Fale também sobre alguns nomes promissores mas ainda pouco conhecidos da fotografia do Norte do Brasil.
Há uma série de jovens fotógrafos iniciando sua caminhada, poderia citar o Daniel Cruz e o Michel Pinho. No workshop de Paraty conheci o trabalho de tantos outros, de outras regiões, como a Gisele Gomes, de São Paulo e o Jean Lopes, de Natal. Gostaria de ressaltar que hoje, ao contrário de 20 anos atrás, grande parte dos trabalhos transita pela cor. Lembro quando essa opção causava estranhamento nas pessoas que acreditavam que fine art era unicamente em PB!
Após algumas exposições em preto-e-branco, no início da carreira, seu trabalho é basicamente em cor. Alguma explicação para isso ou essa opção flui naturalmente?
A cor, como quase tudo em meu trabalho, veio se impondo naturalmente. Ela surgiu no início dos anos 1980, quando no percurso para a faculdade, que fica na periferia de Belém, eu percebi que lá as casas, bares, carrinhos e barcos tinham uma cor diferente do resto da cidade. Eram cores primárias, combinações incríveis, geométricas. Nada de bege ou pastel. Isso me encantou e quando vi estava mergulhado no universo da visualidade popular da Amazônia. Movido sempre pela intuição e curiosidade.
Seu olho “trabalha” diferente quando trabalha em cor e em PB? Quais são as diferenças básicas?

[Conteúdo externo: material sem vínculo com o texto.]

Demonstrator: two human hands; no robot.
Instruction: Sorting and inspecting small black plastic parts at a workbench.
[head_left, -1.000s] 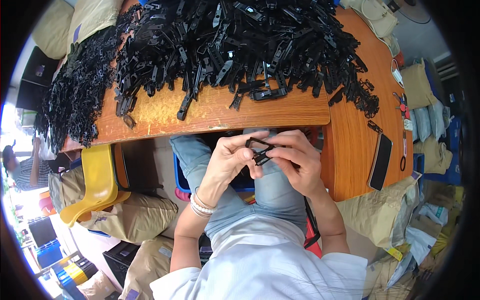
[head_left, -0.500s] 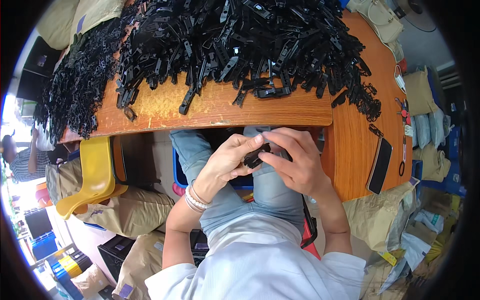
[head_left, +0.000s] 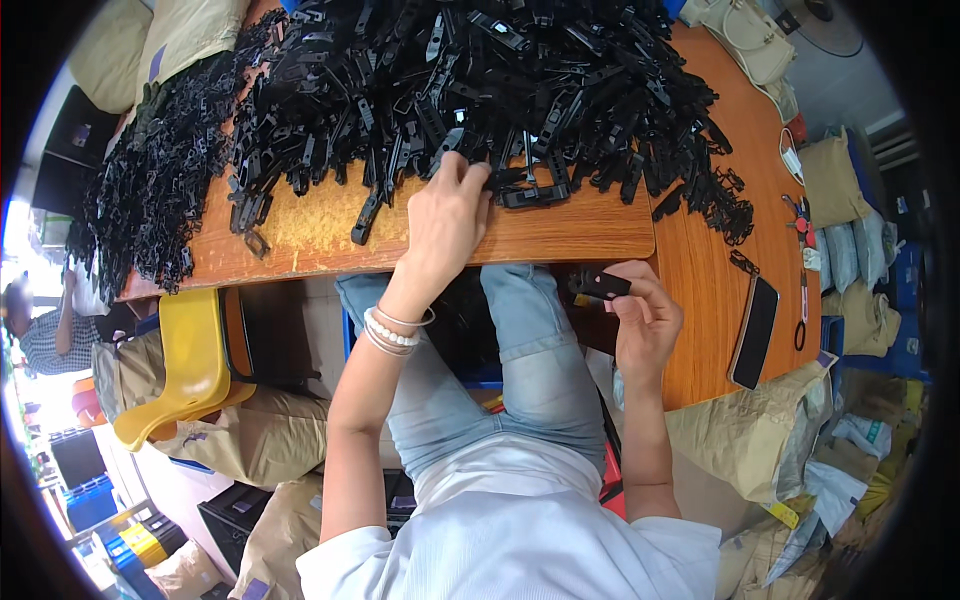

Meu olhar foi se aprimorando na medida em que eu crescia. Minha origem fotográfica está no PB dos álbuns de família e revistas da minha infância, mas a cor conquistou um espaço que me afirmou como autor. Minhas imagens em cor “morrem” se você as passa para PB. Mas nunca deixei de fotografar em PB. Nem me lembro das cores da imagens que realizei em PB.